I certainly agree that it is not innocent, but I am uncomfortable with the idea of saying that its susceptibility to misuse is a reason for asserting its inapplicability on certain questions. I think that this invites a distortion of the idea of what science is and what it can tell us--I think it distorts the idea of "proof." If we hold out, as Robinson does, the point that science can't "prove" its conjectures about inner life as a reason why it shouldn't make those conjectures, then I think we're asking for people to think of proof--and not falsifiability--as the grounds for whether science has a valid claim to knowledge or not, and even whether it should be conducted. And then I think different kinds of burdens of proof can get added to science--proof that its endeavors are moral, as that morality is determined by, say, right wing zealots.

Basically, I think it asks that we regard science as an alternate religion--one which advances in its endeavors by generating a subjective feeling that it has "proven" its hypotheses, as religion is "proven" in the believer's heart by the experience of it. I am extremely wary of going down that road (not that I'm suggesting you're taking us there).

Richard said...

Hm.
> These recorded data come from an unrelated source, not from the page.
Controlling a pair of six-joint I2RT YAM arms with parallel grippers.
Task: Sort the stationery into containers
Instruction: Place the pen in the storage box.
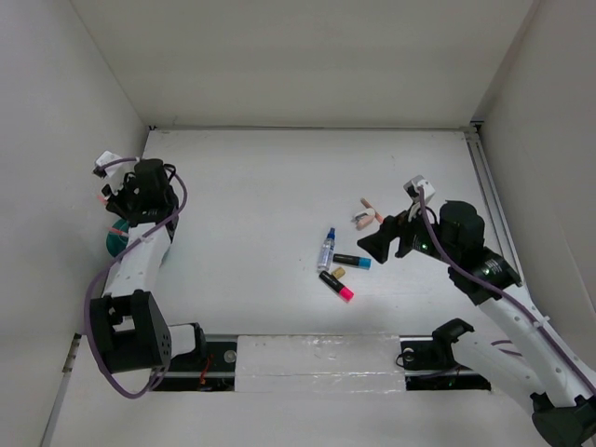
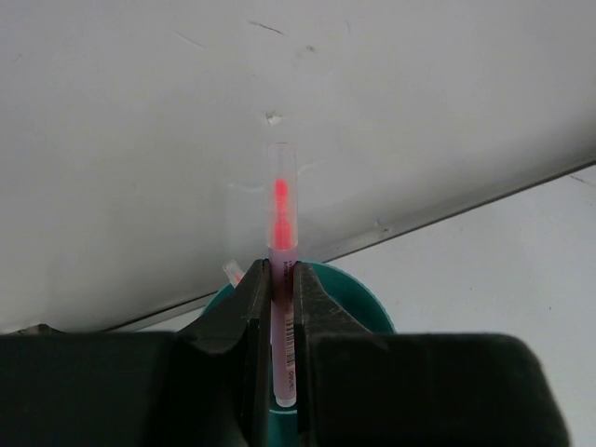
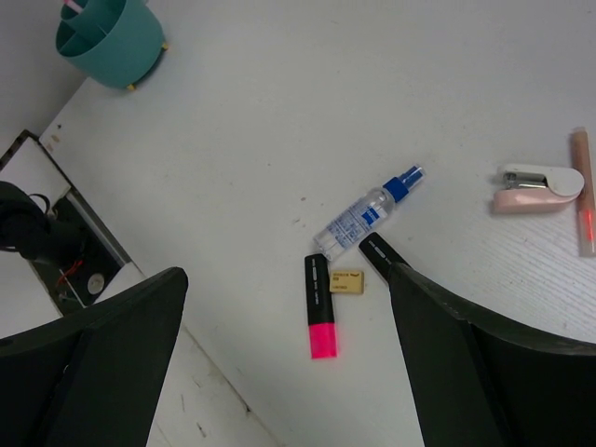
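A pink pen is clamped between the narrowly closed fingers of the left gripper, and it is held right above the teal organizer, which stands at the far left of the table close to the wall. The pen has not been let go, so this delivery is judged to be in its last step. 1 pink-tipped item is already seen standing in a compartment of the organizer; whether more lies inside cannot be told. The right gripper is spread wide and holds nothing, and it is poised over the loose group in the middle right of the table. 6 things are left there: a clear blue-capped tube, a black marker with a blue end partly hidden behind 1 finger in the wrist view, a tan eraser just beside it, a black marker with a pink end, and, a little apart, a small pink stapler with a second pink pen next to it. The task is therefore judged to be at an early stage: roughly 1 item is sorted, 1 is about to be dropped, and 6 are to be carried across the table, well apart from the organizer.
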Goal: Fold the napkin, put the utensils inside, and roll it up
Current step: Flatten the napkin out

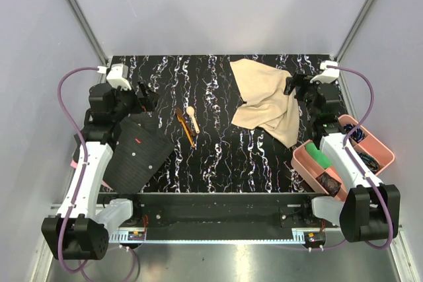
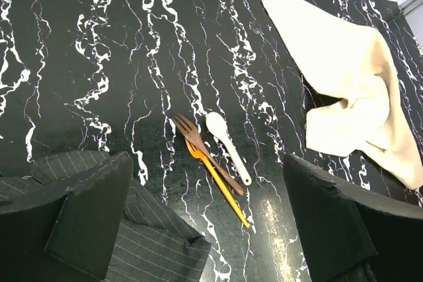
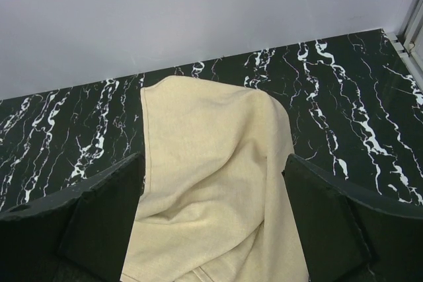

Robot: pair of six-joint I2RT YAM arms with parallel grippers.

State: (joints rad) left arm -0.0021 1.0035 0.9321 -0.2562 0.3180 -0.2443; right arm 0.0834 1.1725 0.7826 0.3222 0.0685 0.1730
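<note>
Progress stands at nothing done, as far as these views show. The napkin [image 1: 268, 100] lies unfolded and rumpled near the far right corner of the table [image 1: 225, 156]. One part is spread toward the far edge and the rest is bunched in loose overlapping folds on its near side. The utensils [image 2: 187, 131] lie well apart from it, around the middle of the table, in a small cluster: a pale spoon [image 2: 216, 125] and, just beside it, a brown fork [image 2: 225, 174] lying over an orange utensil [image 2: 234, 208]. None of them is on the cloth.

The left pincer [image 1: 147, 96] hovers near the far left corner, jaws wide, holding nothing. A black dotted mat [image 1: 135, 150] lies by the left edge below it. The right pincer [image 1: 294, 85] hangs by the right edge just beside the napkin, also wide and empty, and its wrist view looks down on the cloth between the fingers. A pink tray [image 1: 301, 160] sits at the near right corner.

By my judgement every step remains: flattening and folding the napkin, bringing the utensils onto it, and rolling it up.
</note>
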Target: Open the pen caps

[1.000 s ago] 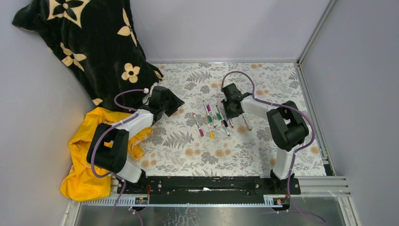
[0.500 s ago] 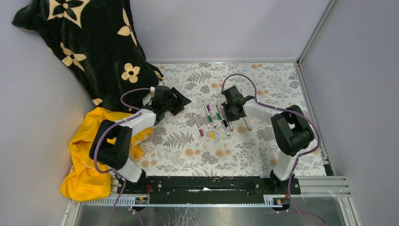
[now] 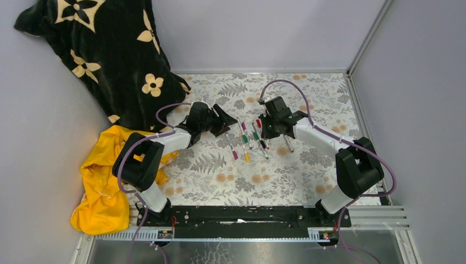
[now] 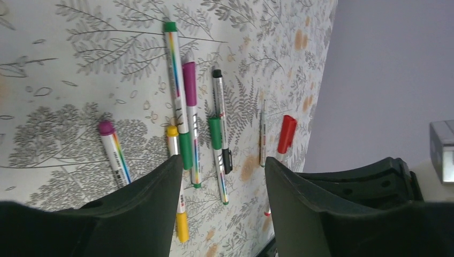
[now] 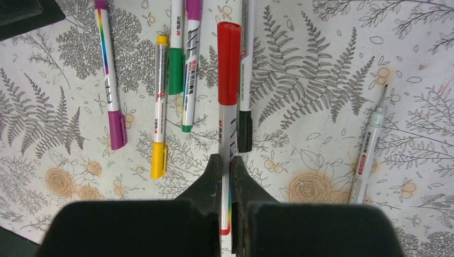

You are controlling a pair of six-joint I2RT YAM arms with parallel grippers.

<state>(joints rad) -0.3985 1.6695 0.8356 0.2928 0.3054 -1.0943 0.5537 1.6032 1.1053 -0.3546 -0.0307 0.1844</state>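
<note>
The right gripper point(image 5: 225, 160) has its fingers pinching the whitish barrel of a slim red-capped marker pen point(image 5: 227, 134) near the floral tabletop's point(image 3: 308, 181) middle. This leaves the short red plastic cap point(image 5: 229, 64) exposed, seemingly for the left gripper point(image 4: 224, 160), fingers spread, to pull.

I count eight pens point(image 4: 178, 91) on my screens. Seven wear caps point(image 5: 116, 128): two green, one each purple, magenta, yellow and black, plus the red pen point(image 5: 228, 59). One bare-tipped pen point(image 5: 369, 144) has none. I see two arms, the left arm point(image 3: 165, 140) and the right arm point(image 3: 319, 137), and two cloths, a black flowered cloth point(image 3: 104, 49) and a yellow cloth point(image 3: 99, 181).
</note>
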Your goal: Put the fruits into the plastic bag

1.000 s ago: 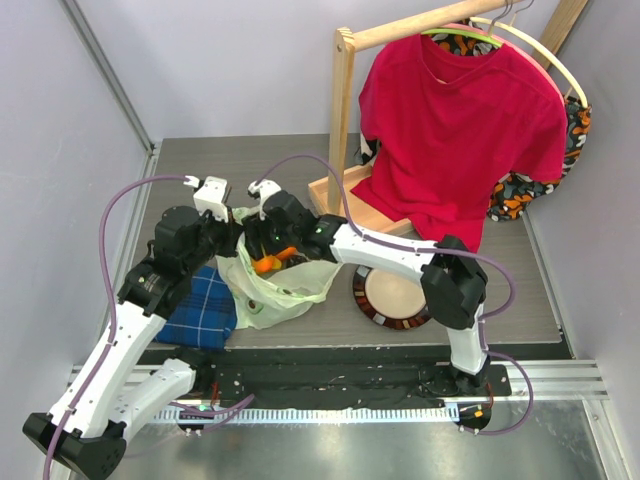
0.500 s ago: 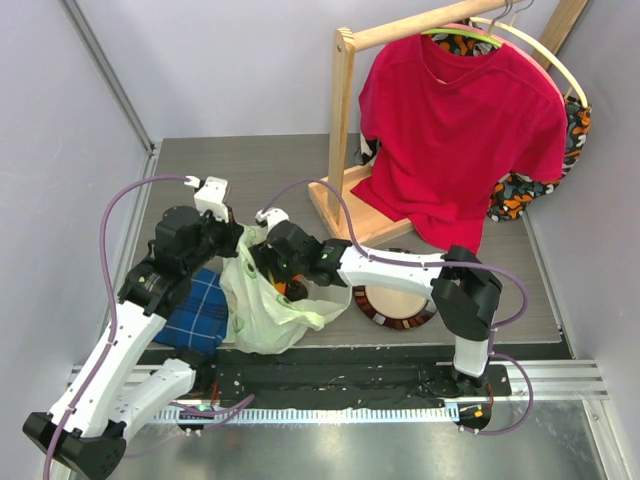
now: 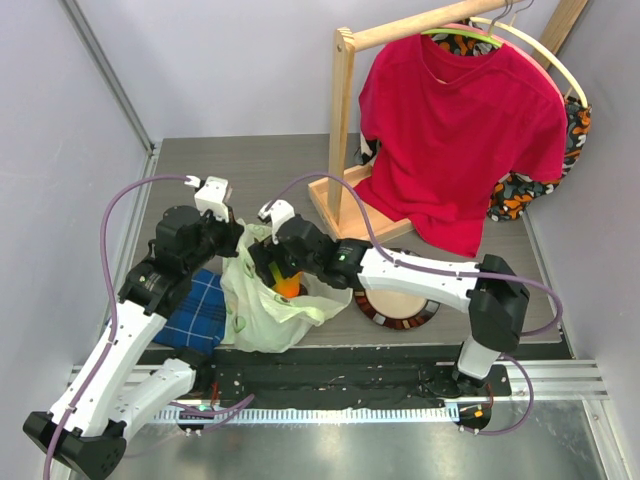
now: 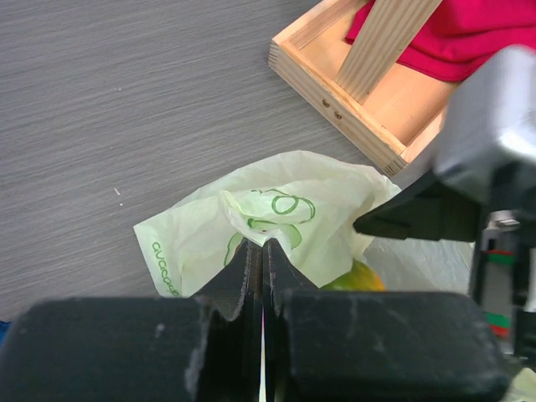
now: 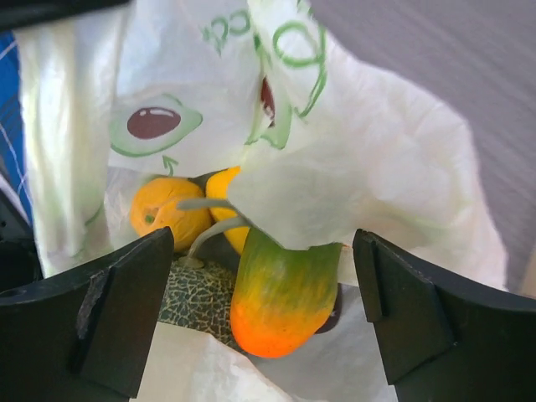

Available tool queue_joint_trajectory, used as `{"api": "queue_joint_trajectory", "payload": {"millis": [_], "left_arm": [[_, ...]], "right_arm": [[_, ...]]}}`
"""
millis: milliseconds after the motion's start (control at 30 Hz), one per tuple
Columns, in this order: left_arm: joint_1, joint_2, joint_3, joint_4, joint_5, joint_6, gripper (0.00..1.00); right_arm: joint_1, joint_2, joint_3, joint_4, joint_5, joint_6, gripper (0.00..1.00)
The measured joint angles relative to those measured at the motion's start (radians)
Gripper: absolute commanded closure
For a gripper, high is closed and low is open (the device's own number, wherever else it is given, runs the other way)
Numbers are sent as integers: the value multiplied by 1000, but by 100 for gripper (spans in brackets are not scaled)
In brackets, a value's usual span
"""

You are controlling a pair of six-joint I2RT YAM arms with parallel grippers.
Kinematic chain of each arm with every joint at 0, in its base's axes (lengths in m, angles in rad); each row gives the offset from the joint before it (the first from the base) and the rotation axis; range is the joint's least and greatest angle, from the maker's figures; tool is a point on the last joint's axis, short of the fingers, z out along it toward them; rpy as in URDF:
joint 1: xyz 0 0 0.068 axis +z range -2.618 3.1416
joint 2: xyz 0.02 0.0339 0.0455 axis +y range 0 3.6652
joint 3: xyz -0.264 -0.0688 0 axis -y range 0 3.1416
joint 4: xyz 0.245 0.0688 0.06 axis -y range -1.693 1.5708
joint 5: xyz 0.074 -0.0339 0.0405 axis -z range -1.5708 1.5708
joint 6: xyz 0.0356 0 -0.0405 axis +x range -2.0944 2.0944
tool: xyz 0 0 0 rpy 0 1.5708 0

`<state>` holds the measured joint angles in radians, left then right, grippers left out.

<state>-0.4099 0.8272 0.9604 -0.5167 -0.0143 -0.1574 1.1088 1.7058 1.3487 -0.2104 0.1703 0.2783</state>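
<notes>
The left gripper [image 4: 262, 251] is clamped on the rim of the plastic bag [image 4: 193, 234], holding its mouth up. The right gripper [image 5: 264, 306], jaws wide apart, straddles a green-orange fruit [image 5: 280, 293] resting inside on the melon [image 5: 197, 306]. A loose bag fold drapes that fruit; a careless withdrawal could snag it, spilling fruit.

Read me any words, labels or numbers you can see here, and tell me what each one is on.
"avoca…": green print along the left edge of the bag in the left wrist view; a fold hides the rest.
More green letters near the top of the bag in the right wrist view: cut off by folds, unreadable.
Nothing else shows any text.
</notes>
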Motion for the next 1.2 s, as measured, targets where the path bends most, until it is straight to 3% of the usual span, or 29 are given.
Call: {"api": "queue_joint_trajectory", "payload": {"millis": [333, 833, 1200], "left_arm": [[0, 1, 0, 0, 0, 0, 100], [0, 7, 0, 1, 0, 0, 100], [0, 10, 0, 1, 0, 0, 100]], "right_arm": [[-22, -43, -40, -8, 132, -12, 3], [-31, -56, -261, -52, 113, 110, 6], [-35, -118, -315, -49, 117, 154, 5]]}}
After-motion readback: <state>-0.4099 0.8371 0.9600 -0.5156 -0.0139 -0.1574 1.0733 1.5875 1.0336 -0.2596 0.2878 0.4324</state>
I should explain that I do not think Robinson's recourse to "proof" was a good move on her part; I had meant to address it, since I sensed that it was important to the problems you were having with what she was saying. I agree that it implies a misunderstanding of what science is.

I suppose what I am trying to suggest is more of an ethical or philosophical approach, one that questions the positivist assumptions behind the drive to know everything (to, for example, map the human genome, and all that falls away from that effort), and who that drive ultimately serves.